• [INSTRUCTIONS TO FOLLOW]:
Output the whole listing exactly, with no pictures.

• [COLLECTED DATA]:
────────────────────────────────────────

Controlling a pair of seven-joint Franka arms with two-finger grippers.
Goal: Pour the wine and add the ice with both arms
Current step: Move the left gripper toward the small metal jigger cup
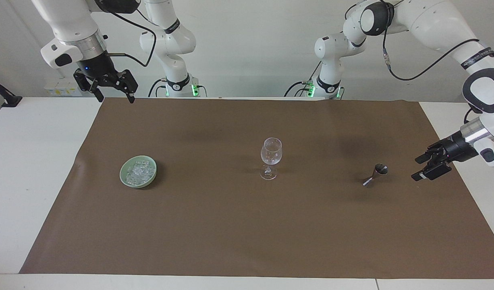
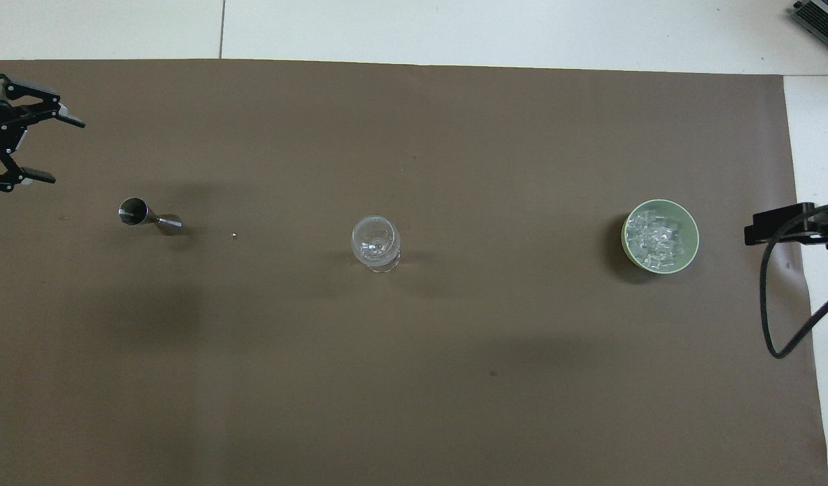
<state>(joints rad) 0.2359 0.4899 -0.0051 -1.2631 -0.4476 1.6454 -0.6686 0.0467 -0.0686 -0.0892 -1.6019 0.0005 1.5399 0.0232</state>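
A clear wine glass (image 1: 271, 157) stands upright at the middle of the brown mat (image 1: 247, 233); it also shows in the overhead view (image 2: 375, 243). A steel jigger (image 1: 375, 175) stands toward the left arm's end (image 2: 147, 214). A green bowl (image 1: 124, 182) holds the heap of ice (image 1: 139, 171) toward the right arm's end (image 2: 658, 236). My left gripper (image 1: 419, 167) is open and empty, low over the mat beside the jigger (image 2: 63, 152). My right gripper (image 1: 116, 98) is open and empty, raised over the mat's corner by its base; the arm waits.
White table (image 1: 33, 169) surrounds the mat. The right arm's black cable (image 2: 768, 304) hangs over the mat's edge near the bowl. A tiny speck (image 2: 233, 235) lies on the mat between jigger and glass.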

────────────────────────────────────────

• [FINISHED TASK]:
Controlling a pair of seven-joint Franka arms with two-finger grippers.
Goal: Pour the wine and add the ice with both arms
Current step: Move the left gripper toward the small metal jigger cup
<state>(joints rad) 0.2359 0.4899 -0.0051 -1.2631 -0.4476 1.6454 -0.6686 0.0467 -0.0686 -0.0892 -1.6019 0.0005 1.5399 0.0232</state>
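A clear wine glass (image 1: 271, 157) stands upright at the middle of the brown mat (image 1: 247, 233); it also shows in the overhead view (image 2: 375, 243). A steel jigger (image 1: 375, 175) stands toward the left arm's end (image 2: 147, 214). A green bowl (image 1: 124, 182) holds the heap of ice (image 1: 139, 171) toward the right arm's end (image 2: 658, 236). My left gripper (image 1: 419, 167) is open and empty, low over the mat beside the jigger (image 2: 63, 152). My right gripper (image 1: 116, 98) is open and empty, raised over the mat's corner by its base; the arm waits.
White table (image 1: 33, 169) surrounds the mat. The right arm's black cable (image 2: 768, 304) hangs over the mat's edge near the bowl. A tiny speck (image 2: 233, 235) lies on the mat between jigger and glass.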

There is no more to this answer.